Re: [sqlite] bug? like-search with german umlaut is case-sensitive, should not be

2008-11-15 Thread Roger Binns
-BEGIN PGP SIGNED MESSAGE-
Hash: SHA1

Peter Jacobi wrote:
> (1) Just as an OS abstraction layer is in place for I/O, wouldn't it
> be possible to use an OS abstraction layer for L14N?

SQLite allows multiple registrations of the same function if they take
different number of arguments.  Consequently the SQLite core implements
upper/lower taking one arg and the ICU extension implements upper/lower
taking two args with the second arg being the locale.

Why don't you write an extension that does the mapping into the Win32
api and then contribute it - http://sqlite.org/contrib - if it is small
and works well then it could become part of the core for Windows.

> (2) I'm under the impression, that the problematic cases 

ICU in SQLite does a lot more than just locale specific upper/lower
casing.  It also does locale specific sorting (which can't be done with
a trivial lookup table) and LIKE/regular expressions.

Roger
-BEGIN PGP SIGNATURE-
Version: GnuPG v1.4.9 (GNU/Linux)

iEYEARECAAYFAkkfPHYACgkQmOOfHg372QQ25wCgzoswPyHJbHKdw+AZeX/6MV3g
XWMAn10xjkcf3NjZWvr+e+BOhyLUErzO
=62c0
-END PGP SIGNATURE-
___
sqlite-users mailing list
sqlite-users@sqlite.org
http://sqlite.org:8080/cgi-bin/mailman/listinfo/sqlite-users


Re: [sqlite] bug? like-search with german umlaut is case-sensitive, should not be

2008-11-15 Thread Peter Jacobi
I'm aware that ICU is able to provide a very general solution, but I'm
wondering about two other options:

(1) Just as an OS abstraction layer is in place for I/O, wouldn't it
be possible to use an OS abstraction layer for L14N? So that for
example uppercasing is forwarded to LCMapString(LCMAP_UPPERCASE) on
Win32. That would bring the Sqlite behaviour in line with the handling
in the application program itself (provided that it uses OS APIs and
not ICU).

(2) I'm under the impression, that the problematic cases (german
sharp-s, turkic i) are few compared with all the cases where a simple
lookup would things make work.
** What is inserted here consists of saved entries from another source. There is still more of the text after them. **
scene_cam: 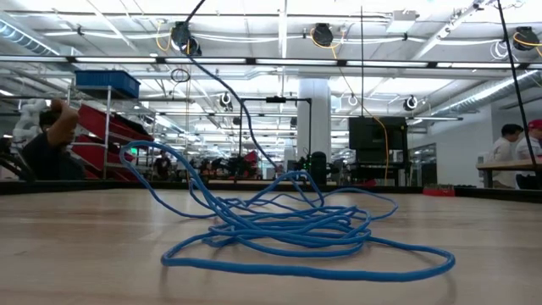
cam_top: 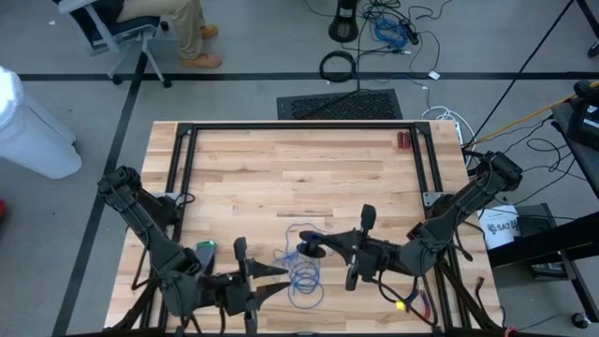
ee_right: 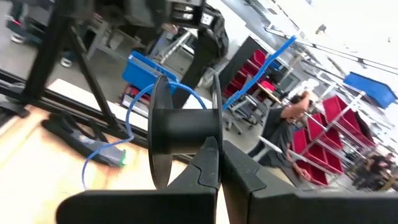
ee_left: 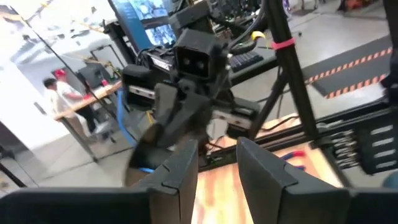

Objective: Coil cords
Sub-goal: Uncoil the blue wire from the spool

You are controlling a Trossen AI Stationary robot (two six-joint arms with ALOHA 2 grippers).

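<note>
Cord (cam_top: pixel 304 267): blue, loose tangle on desk (cam_top: pixel 281 168).
Left hand (cam_top: pixel 278 279): fingers parted, empty, beside tangle.
Right hand (cam_top: pixel 323 249): fingers closed, gripping black spool (ee_right: pixel 180 134).

The pale butcher-block wooden table top (cam_top: pixel 281 168) looks smooth with a soft satin sheen, its strips showing fine grain. A black matt metal frame (cam_top: pixel 182 159) edges it. At six o'clock on the board lies the thin blue cord (scene_cam: pixel 288 229), plastic-sheathed, smooth and slightly glossy. The black plastic spool (ee_right: pixel 180 134) has a dull, smooth finish. The right gripper (ee_right: pixel 219 171) and left gripper (ee_left: pixel 216 165) have dark matt plastic-looking fingers. At twelve o'clock beyond the table lies a black ribbed rubbery floor mat (cam_top: pixel 342 104).
</note>
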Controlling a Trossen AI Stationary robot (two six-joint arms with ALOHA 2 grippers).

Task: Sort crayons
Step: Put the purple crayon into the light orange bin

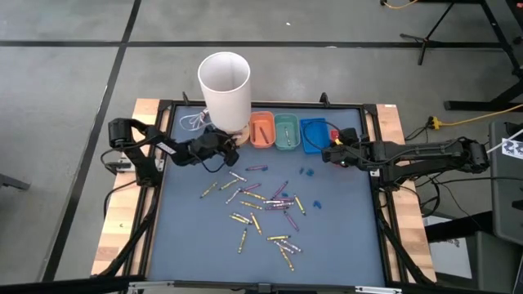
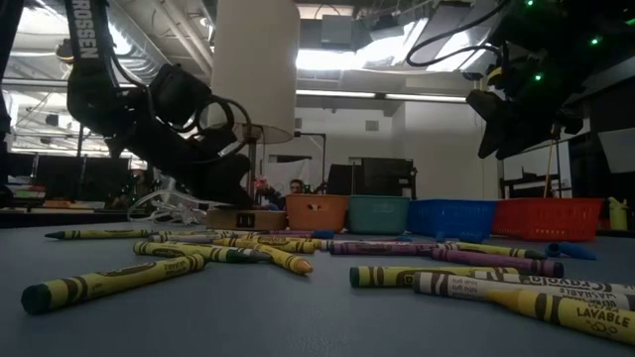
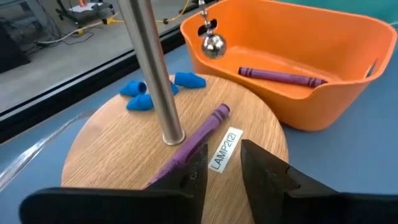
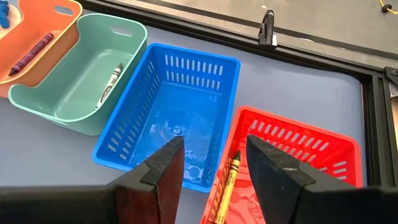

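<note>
Several yellow, purple and pale crayons (image 1: pixel 261 204) lie scattered on the blue-grey mat. My left gripper (image 3: pixel 221 177) hovers over the lamp's round wooden base (image 3: pixel 106 149), beside the orange tray (image 3: pixel 323 68), shut on a purple crayon (image 3: pixel 208 127). The orange tray holds another purple crayon (image 3: pixel 280 76). My right gripper (image 4: pixel 214 155) stands open above the blue basket (image 4: pixel 180 93) and the red basket (image 4: pixel 298 149), nothing between its fingers. A yellow crayon (image 4: pixel 227 183) lies in the red basket, a pale one (image 4: pixel 112 83) in the green tray (image 4: pixel 68 74). My left gripper has the purple crayon by its rear part (image 3: pixel 183 155), which runs under the gripper's own finger (image 3: pixel 196 177), so the place of contact is hidden. The crayon sticks out forward and aslant past the fingertips, over the wooden base. Whether it touches the wood I cannot tell.
The lamp's metal rod (image 3: pixel 149 68) and white shade (image 1: pixel 225 86) stand close by my left gripper, with a pull-chain ball (image 3: pixel 213 43) hanging near the orange tray's rim. Small blue bits lie on the base (image 3: pixel 140 99) and on the mat (image 1: pixel 306 173). A black frame edges the mat.
</note>
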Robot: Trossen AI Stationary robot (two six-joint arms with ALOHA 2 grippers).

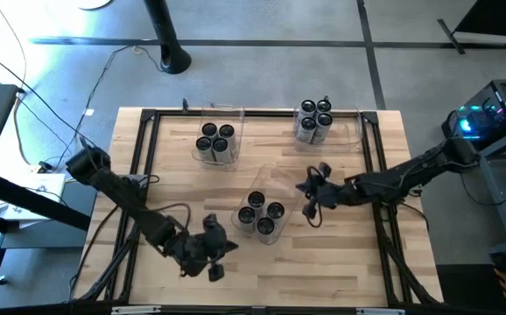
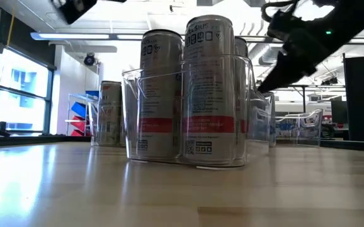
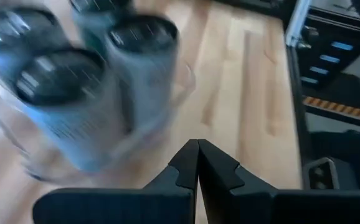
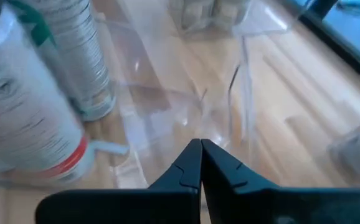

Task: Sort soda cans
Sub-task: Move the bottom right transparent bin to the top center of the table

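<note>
The soda cans stand upright in three clear plastic bins. One bin (image 1: 262, 215) with several cans (image 2: 207, 88) sits mid-table, toward the near side. A second bin (image 1: 215, 142) is at the far left, and a third (image 1: 315, 122) at the far right. My left gripper (image 1: 221, 248) hovers shut near the table's front edge, just left of the middle bin, with blurred cans (image 3: 61, 99) ahead of it (image 3: 197, 144). My right gripper (image 1: 305, 189) hangs shut just right of the middle bin, with nothing between its fingers (image 4: 200, 144).
A dark frame (image 1: 148, 118) runs around the wooden table top. Bare wood lies between the bins and along the near edge. Cables trail over the table's left side. A pole base (image 1: 174, 61) stands on the floor beyond the far edge.
</note>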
If I'm not mistaken, a lookup table of
2048 entries handling all 2 byte UTF-8 characters would already cover
all the joint character repertoire of all ISO-8859-*  (and their MSFT
counterparts). Thai (in ISO 8859-11) is using three byte UTF-8 but
doesn't have upper/lower case.

Regards,
Peter
___
sqlite-users mailing list
sqlite-users@sqlite.org
http://sqlite.org:8080/cgi-bin/mailman/listinfo/sqlite-users


Re: [sqlite] bug? like-search with german umlaut is case-sensitive, should not be

2008-11-14 Thread Thomas Mittelstaedt
Thanks for that pointer to the icu project. Did not know about that!!

thomas

Am Freitag, den 14.11.2008, 15:27 +0200 schrieb Elefterios
Stamatogiannakis:
> Has anybody successfully compiled sqlite with icu for win32?
> 
> I haven't managed to find an libicu for mingw. Any tips welcome.
> 
> lefteris
> 
> D. Richard Hipp wrote:
> > On Nov 14, 2008, at 8:08 AM, Martin Engelschalk wrote:
> > 
> >> Hi all,
> >>
> >> the ICU project is a very powerful tool to handle codepages, and also
> >> supports regular expressions (using a class named "RegexMatcher", see
> >> http://icu-project.org/apiref/icu4c/classRegexMatcher.html).
> >> So, it should be relatively easy to replace the like() - function in
> >> sqlite (see http://www.sqlite.org/lang_corefunc.html#like and
> >> http://www.sqlite.org/c3ref/create_function.html)
> >>
> > 
> > http://www.sqlite.org/cvstrac/fileview?f=sqlite/ext/icu/README.txt&v=1.2
> > 
> > D. Richard Hipp
> > [EMAIL PROTECTED]
> > 
> > 
> > 
> > ___
> > sqlite-users mailing list
> > sqlite-users@sqlite.org
> > http://sqlite.org:8080/cgi-bin/mailman/listinfo/sqlite-users
> 
> 
> 
> ___
> sqlite-users mailing list
> sqlite-users@sqlite.org
> http://sqlite.org:8080/cgi-bin/mailman/listinfo/sqlite-users

___
sqlite-users mailing list
sqlite-users@sqlite.org
http://sqlite.org:8080/cgi-bin/mailman/listinfo/sqlite-users


Re: [sqlite] bug? like-search with german umlaut is case-sensitive, should not be

2008-11-14 Thread Elefterios Stamatogiannakis
Has anybody successfully compiled sqlite with icu for win32?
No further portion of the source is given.